▶ Exercise:
Could you count how many lines of the data include "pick" and answer with the number only?

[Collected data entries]
┌────────
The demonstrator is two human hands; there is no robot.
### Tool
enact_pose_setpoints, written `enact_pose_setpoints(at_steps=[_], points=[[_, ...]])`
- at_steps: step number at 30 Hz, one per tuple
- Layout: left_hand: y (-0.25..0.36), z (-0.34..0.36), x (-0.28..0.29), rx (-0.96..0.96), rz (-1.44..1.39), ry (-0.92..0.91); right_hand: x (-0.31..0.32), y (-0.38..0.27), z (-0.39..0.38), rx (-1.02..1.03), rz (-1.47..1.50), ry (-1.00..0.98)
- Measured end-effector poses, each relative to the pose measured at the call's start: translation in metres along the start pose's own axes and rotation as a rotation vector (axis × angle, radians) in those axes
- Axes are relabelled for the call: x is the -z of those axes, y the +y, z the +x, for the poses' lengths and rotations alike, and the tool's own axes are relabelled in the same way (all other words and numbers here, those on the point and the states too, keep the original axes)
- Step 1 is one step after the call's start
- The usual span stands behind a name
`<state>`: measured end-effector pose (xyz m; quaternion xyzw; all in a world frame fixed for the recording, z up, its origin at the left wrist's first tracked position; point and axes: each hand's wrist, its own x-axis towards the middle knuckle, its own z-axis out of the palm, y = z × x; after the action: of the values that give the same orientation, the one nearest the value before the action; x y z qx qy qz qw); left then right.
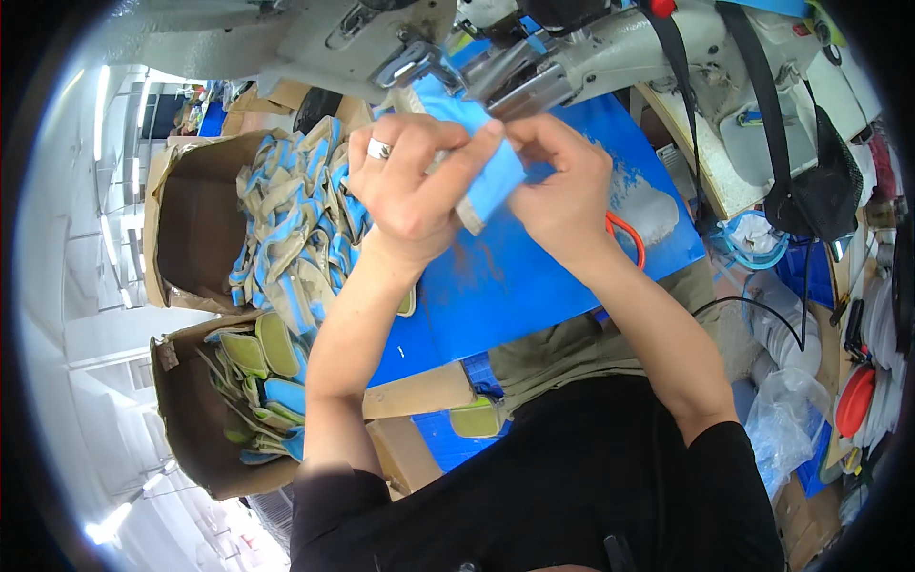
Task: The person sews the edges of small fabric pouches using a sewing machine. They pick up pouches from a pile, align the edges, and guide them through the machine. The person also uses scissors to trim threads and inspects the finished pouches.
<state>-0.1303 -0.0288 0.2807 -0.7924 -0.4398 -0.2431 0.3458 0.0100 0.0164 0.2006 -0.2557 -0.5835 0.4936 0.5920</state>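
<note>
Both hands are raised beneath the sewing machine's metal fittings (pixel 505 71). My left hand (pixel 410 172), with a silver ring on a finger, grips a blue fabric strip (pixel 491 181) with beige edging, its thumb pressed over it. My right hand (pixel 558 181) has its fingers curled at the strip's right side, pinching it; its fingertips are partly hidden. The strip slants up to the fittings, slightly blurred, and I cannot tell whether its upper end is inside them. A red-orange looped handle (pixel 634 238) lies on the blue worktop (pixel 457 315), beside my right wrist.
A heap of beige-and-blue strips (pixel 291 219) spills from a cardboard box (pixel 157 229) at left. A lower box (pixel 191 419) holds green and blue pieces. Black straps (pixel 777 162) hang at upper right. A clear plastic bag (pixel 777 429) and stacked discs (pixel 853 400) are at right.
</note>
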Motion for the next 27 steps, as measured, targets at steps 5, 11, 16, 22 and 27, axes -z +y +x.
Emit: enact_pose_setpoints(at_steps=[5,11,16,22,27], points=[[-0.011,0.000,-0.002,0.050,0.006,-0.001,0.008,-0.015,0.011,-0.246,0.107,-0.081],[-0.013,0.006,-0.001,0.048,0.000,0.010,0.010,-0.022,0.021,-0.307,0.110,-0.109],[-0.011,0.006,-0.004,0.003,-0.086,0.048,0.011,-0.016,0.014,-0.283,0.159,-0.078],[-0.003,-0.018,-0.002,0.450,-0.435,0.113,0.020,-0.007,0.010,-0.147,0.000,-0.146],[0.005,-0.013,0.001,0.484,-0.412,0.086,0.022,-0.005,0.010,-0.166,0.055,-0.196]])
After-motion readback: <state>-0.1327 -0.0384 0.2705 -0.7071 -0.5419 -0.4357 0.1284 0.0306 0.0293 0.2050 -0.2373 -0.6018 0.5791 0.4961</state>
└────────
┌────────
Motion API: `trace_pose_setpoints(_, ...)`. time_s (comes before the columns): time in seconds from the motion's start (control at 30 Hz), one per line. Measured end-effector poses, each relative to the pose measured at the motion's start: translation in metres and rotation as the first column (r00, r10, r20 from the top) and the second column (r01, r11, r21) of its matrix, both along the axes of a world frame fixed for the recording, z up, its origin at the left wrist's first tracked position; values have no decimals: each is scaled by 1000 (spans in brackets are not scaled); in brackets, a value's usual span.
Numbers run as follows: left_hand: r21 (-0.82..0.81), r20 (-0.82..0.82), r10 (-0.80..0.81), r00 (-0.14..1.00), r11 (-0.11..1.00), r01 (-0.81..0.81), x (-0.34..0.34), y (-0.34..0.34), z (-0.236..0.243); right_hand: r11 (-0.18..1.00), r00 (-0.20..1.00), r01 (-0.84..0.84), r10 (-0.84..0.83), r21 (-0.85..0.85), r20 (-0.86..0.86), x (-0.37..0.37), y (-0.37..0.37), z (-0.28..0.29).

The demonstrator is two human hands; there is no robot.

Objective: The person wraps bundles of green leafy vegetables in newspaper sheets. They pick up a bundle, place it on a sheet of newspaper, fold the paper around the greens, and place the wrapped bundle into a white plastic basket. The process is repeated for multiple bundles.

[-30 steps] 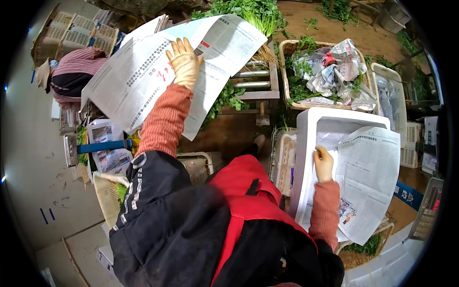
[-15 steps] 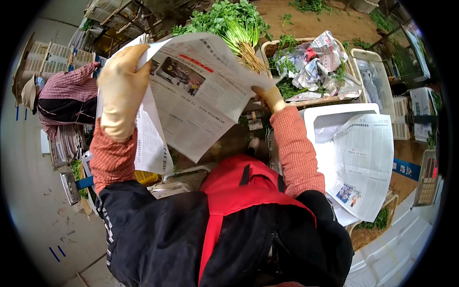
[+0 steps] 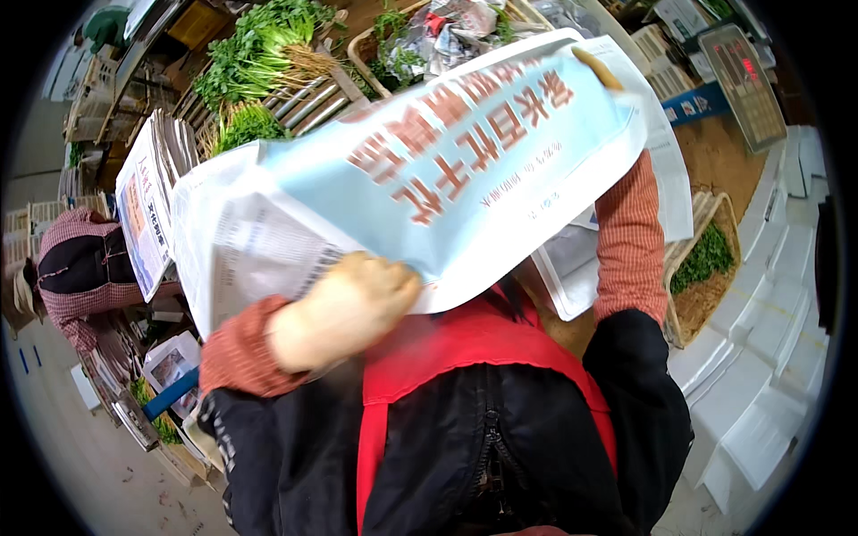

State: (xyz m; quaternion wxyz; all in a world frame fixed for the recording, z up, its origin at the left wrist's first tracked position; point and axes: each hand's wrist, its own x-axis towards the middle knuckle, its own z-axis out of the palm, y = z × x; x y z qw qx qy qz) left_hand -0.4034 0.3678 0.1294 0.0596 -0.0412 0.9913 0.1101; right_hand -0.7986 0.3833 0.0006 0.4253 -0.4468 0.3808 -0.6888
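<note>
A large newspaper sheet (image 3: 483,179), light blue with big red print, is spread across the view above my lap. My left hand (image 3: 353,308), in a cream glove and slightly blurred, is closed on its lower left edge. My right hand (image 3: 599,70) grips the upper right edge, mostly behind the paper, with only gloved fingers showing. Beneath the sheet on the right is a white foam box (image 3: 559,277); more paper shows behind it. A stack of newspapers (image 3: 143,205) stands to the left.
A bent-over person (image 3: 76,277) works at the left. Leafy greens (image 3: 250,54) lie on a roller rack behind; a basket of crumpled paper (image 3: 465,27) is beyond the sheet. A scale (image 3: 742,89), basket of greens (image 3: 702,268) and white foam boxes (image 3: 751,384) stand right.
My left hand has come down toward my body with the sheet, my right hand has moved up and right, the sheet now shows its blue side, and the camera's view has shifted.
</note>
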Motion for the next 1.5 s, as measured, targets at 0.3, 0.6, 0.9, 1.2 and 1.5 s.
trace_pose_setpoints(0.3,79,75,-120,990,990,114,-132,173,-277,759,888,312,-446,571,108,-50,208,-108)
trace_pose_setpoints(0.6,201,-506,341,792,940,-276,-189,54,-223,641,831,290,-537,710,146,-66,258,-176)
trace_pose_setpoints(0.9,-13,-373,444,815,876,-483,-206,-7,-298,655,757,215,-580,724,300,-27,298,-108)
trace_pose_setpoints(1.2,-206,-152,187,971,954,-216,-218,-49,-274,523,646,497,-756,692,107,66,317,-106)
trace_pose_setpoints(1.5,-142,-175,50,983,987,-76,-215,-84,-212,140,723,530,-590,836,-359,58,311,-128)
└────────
▶ Solved exercise:
2